1. Field of the Invention
The present invention relates to a localization apparatus for recognizing a location of a node in a sensor network and a method thereof; and, more particularly, to a localization apparatus selectively using neighbor nodes having less obstacle factors and a method thereof.
2. Description of Related Art
Triangulation has been generally used to detect a location of a node in a wireless sensor network. The triangulation uses coordinates and distances of more than three anchor nodes to detect the location of a node. A localization method using triangulation is generally classified into a localization method using information about measured distances and a localization method not using information about measured distances.
In the method using distance information, a location of a target node is detected by measuring distances from more than three known anchor nodes to the target node and performing the triangulation with the measured distances and the location information of the known anchor nodes. A distance between two nodes is measured using a time of arrival (ToA) method, a time difference of arrival (TDoA) method, a received signal strength (RSS) method.

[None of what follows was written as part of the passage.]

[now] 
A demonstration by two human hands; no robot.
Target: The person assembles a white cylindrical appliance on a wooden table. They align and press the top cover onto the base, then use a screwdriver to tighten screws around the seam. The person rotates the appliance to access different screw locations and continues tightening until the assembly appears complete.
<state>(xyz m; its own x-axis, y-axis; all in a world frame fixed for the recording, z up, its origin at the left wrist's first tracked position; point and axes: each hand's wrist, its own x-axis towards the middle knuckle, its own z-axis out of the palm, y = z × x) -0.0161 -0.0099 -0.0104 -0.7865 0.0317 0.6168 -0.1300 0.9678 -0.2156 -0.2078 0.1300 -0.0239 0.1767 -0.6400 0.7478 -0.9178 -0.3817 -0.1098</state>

In the ToA method, a distance between two nodes is measured using a time taken by a signal having a known propagation speed to travel between two nodes. In the TDoA method, two signals having different propagation speeds are simultaneously transmitted to two nodes, and a distance between two nodes is measured using the arrival times of two signals. The two methods may provide more accurate measuring results if a signal has a low propagation speed and if no obstacles are present between two nodes. In case of the ToA method, it is impossible to accurately measure a distance if a signal has a fast propagation speed like a radio frequency (RF) signal. In case of the TDoA method, additional hardware or sensors are necessary to measure a distance between two nodes because two signals are used. In addition, it is impossible to obtain accurate distance measuring results if signals having a low propagation speed, such as an ultrasonic wave or a sound wave, are used. That is, it is difficult to secure line of sight (LoS) if an ultrasonic wave or a sound wave is used. Therefore, it is impossible to accurately measure a distance between two nodes due to the influence of obstacles.
In the RSS method, a distance is measure using the strength of a receiving signal arrived at a node. The RSS method uses a radio frequency (RF) signal. Since the RF signal has a better diffraction character than an ultrasonic wave or a sound wave, it is easier to secure line of sight (LoS) and additional hardware is not required. However, the RSS method has a disadvantage of low accuracy compared to other distance measuring methods. Particularly, the measuring result of the RSS method is significantly influenced by obstacles that reflect or absorb the RF signal.
As a localization method not using distance information, a Centroid method and an approximate point in triangulation (APIT) method were introduced. Such methods were developed because the localization method using distance information may diffuse an error in a sensor network having multi-hop. In the Centroid method, regularly arranged anchor nodes transmit the location information thereof to neighbor nodes, and the neighbor nodes estimate own location by comparing strength of signals received from the anchor nodes. The Centroid method may provide more accurate measuring result if the anchor nodes are arranged at a regular distance, if the number of anchor nodes is large, and if the RF propagation environment is identically sustained. However, it is very difficult to satisfy such conditions in a real environment of a sensor network, such as a general indoor place. In the APIT method, a node estimates an own location using whether the node is present in a triangle formed of anchor nodes. Since a node also uses signal strength to estimate own location in the APIT method, the APIT method has disadvantage identical to the Centroid method.
As described above, the localization methods using triangulation according to the related art needs the large number of anchor nodes and nodes to detect own locations to accurately detect a location of a node. If the number of anchor nodes increases, the number of triangles increases too. Therefore, the large amount of computation is required to accurately detect the location.